What is it?
Rhubarb is the edible stalk portion of the rhubarb plant. They can range in color from light pink to dark ruby red, and some varieties can even be yellow or green. The texture of rhubarb is comparable to celery, but having a much stronger, tart flavor. Only the stalks of the plant are edible, the leaves and roots are considered toxic and have no culinary value.
What does it taste like?
Eaten raw rhubarb is extremely tart, with a slight sweetness, and has a crunchy texture like celery. This changes depending on how it is prepared. It becomes softer the longer it is cooked, and the sour flavor will mellow.
What to do with it?
Rhubarb can be prepared as a vegetable, but is more commonly featured in sweet recipes like pies, cobblers, and jams. This is because of rhubarb’s extremely tart flavor, so it is typically cooked or baked with sugar or some other kind of sweetener and paired often with strawberries.
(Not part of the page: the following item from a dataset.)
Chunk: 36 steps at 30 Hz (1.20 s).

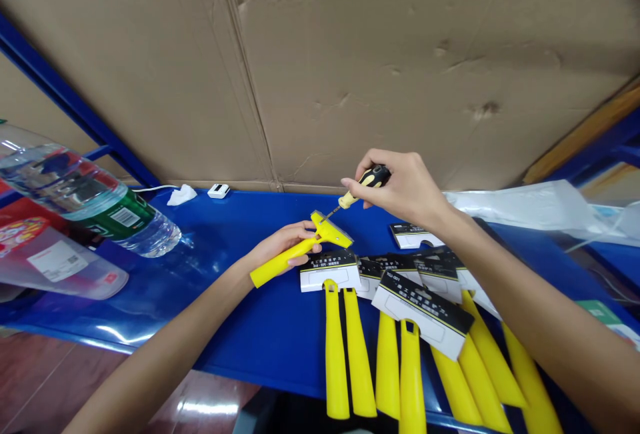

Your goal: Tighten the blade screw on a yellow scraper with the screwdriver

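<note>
My left hand (pixel 281 245) grips a yellow scraper (pixel 300 249) by its handle, just above the blue shelf (pixel 240 327). My right hand (pixel 405 187) holds a screwdriver (pixel 361 187) with a black and yellow handle. Its tip touches the scraper's head. Several yellow scrapers (pixel 350 347) with black and white card sleeves (pixel 423 311) lie in a row on the shelf in front of me, handles over the front edge.
A clear water bottle (pixel 85 201) with a green label lies at the left beside a plastic bag (pixel 55 264). A small white device (pixel 219 191) and cable sit at the back. Clear plastic bags (pixel 540 207) lie at the right. A cardboard wall (pixel 350 54) stands behind.
</note>
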Each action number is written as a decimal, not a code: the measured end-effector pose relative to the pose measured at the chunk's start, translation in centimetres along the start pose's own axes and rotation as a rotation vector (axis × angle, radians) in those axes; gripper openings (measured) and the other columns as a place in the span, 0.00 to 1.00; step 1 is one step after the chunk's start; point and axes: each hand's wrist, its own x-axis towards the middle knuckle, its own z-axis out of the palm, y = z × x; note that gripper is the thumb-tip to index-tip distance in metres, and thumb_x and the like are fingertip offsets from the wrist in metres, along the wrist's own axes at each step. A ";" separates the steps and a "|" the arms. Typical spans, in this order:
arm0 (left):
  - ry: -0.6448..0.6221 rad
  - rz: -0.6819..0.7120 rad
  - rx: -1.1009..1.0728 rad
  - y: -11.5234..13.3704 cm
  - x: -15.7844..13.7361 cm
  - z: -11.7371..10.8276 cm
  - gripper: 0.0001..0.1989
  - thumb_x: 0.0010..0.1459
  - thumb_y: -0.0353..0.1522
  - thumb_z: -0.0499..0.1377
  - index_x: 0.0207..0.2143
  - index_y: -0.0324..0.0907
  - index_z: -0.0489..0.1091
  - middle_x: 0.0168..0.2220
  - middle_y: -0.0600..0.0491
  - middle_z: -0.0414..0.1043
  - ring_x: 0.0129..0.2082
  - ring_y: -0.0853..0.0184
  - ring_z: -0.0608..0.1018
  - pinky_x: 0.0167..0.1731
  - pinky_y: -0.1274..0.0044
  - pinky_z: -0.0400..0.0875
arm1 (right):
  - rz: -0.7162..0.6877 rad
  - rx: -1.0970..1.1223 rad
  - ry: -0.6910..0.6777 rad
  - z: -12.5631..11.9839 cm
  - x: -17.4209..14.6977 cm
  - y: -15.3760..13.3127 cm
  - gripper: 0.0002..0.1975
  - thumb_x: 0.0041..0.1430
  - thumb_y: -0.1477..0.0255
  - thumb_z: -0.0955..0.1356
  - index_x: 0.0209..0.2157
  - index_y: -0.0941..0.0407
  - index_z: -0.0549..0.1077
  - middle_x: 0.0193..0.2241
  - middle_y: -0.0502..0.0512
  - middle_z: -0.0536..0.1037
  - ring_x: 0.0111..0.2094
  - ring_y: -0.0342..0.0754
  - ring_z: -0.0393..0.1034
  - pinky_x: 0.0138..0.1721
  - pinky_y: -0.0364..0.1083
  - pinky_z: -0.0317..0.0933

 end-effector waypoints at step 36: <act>0.100 0.104 0.165 -0.6 -0.1 0.6 0.18 0.63 0.32 0.69 0.51 0.40 0.68 0.32 0.48 0.80 0.15 0.74 0.70 0.15 0.84 0.59 | -0.467 -0.262 -0.362 -0.6 -1.1 -2.3 0.11 0.78 0.62 0.68 0.46 0.55 0.75 0.42 0.56 0.80 0.38 0.51 0.76 0.40 0.50 0.65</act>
If you’re wanting to experiment with rhubarb in more savory dishes, try adding it to soups or stews that feature rich, salty flavors that counterbalance the tartness.
How to store it?
Typically when bought at the store or markets rhubarb will already be trimmed, but if any leafage remains make sure to trim that before storing. Put whole stocks in a plastic or paper bag with one end open to encourage air flow, and refrigerate. Whole stalks can keep for 2-3 weeks. If stalks start to become soft, refresh them by letting them stand in a glass of water in the fridge until their crisp texture is revived.